Most people are familiar with Artificial Intelligence capable of understanding images or videos and describing its content. But what about the opposite: asking the same machine to generate visual content based on a textual description? This is exactly what WordsEye solves. While the current 3D rendering might appear simplistic, this could very well be a first glimpse into the future of photography and video. Creators will no longer need to travel to capture a scene but rather just imagine it and have computers create it. We caught up with co-founder and CTO Bob Coyne to learn more:
– A little bit about you. what is your background:
I have always been equally interested in art and science. I college I majored in computer science but was also very involved in literary endeavors and served as editor of the poetry magazine. In particular, I was fascinated by the artistic possibilities afforded by computational techniques and wrote a poetry-generating program that produced surprisingly interesting results.

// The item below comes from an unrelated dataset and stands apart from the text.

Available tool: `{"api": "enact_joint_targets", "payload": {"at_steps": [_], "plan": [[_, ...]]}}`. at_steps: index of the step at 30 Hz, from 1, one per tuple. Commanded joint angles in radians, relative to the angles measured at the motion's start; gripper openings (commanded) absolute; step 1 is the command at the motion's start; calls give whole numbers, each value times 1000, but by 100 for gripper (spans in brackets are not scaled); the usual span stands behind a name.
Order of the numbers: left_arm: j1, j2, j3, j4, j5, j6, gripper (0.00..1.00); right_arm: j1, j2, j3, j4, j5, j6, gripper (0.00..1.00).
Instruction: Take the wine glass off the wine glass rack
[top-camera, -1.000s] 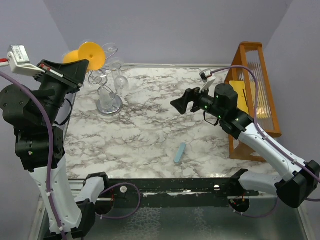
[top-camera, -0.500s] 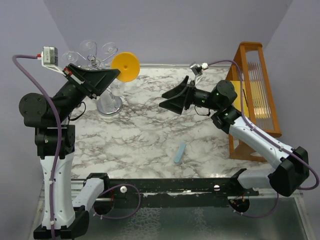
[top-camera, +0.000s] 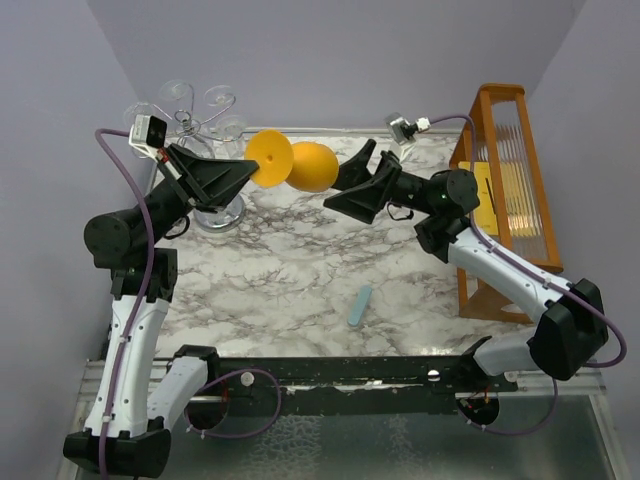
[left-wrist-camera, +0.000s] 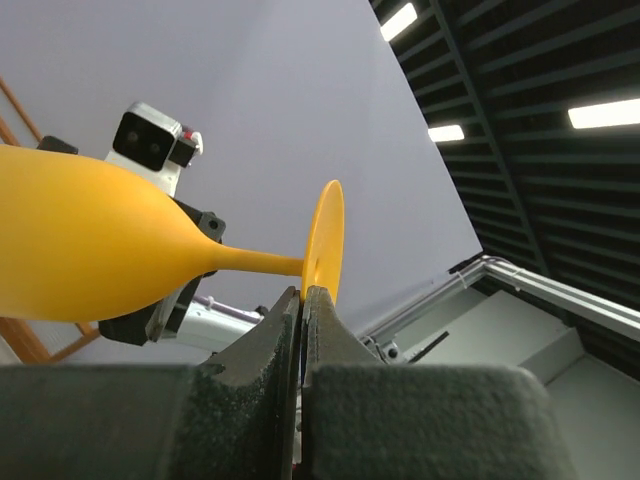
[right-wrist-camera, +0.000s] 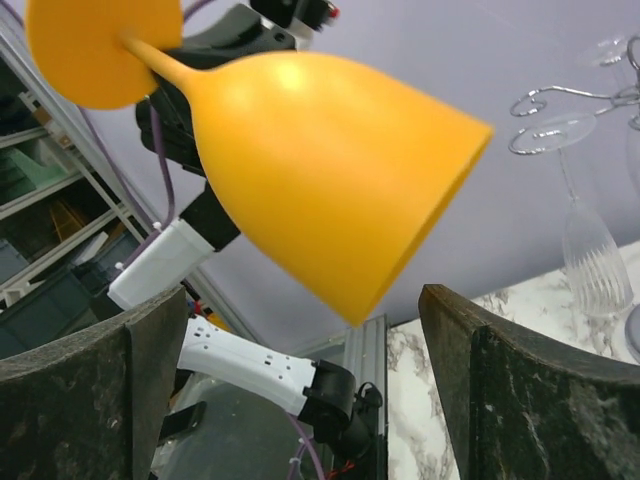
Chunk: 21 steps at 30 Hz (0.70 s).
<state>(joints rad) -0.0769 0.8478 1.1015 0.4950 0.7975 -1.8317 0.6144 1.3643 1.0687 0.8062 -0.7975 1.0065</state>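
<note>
The orange wine glass (top-camera: 312, 166) hangs on its side in the air over the back of the marble table, away from the wine glass rack (top-camera: 196, 122), a silvery wire tree at the back left. My left gripper (top-camera: 250, 168) is shut on the edge of the glass's round foot (left-wrist-camera: 323, 240). The bowl (right-wrist-camera: 320, 150) points at my right gripper (top-camera: 343, 182). That gripper is open, and its fingers (right-wrist-camera: 455, 330) stand apart on either side just short of the rim without touching it. In the left wrist view the left gripper (left-wrist-camera: 300, 295) pinches the foot, with the bowl (left-wrist-camera: 90, 250) beyond.
Clear glasses (right-wrist-camera: 585, 260) hang from the wire rack's curled arms, above its round shiny base (top-camera: 218, 210). A tall orange wooden slatted rack (top-camera: 505, 180) stands at the right edge. A small blue bar (top-camera: 360, 305) lies on the marble near the front.
My left arm has swung the orange glass from above the wire rack to the right and lower, turning its bowl towards the right gripper. The right gripper has come left to meet it, still open.
</note>
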Motion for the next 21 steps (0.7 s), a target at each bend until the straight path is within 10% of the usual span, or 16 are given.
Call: {"api": "enact_joint_targets", "payload": {"at_steps": [1, 21], "plan": [[-19, -22, -60, 163, 9, -152, 0, 4, 30, 3, 200, -3, 80, 90], [-34, -62, -289, 205, -85, -216, 4, 4, 14, -116, 690, 11, 299, 1]]}}
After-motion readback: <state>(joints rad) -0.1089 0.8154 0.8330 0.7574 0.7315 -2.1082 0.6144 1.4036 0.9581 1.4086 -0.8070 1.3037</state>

After college, I worked for 15 years creating commercial 2D/3D graphics authoring tools, again at the nexus of art and technology. I became frustrated, however, that the tools I was building (and others that were available) were too low level and required too much time to use. I never had time to use the tools I was building myself!
That led to the idea of using language to describe scenes. By giving up detailed control and letting the computer fill in the gaps, I felt it should be possible to shift the boundary. I became more and more interested in language processing (and a sort of return to my earlier computer poetry experiments) and went back to get my PhD in computational linguistics.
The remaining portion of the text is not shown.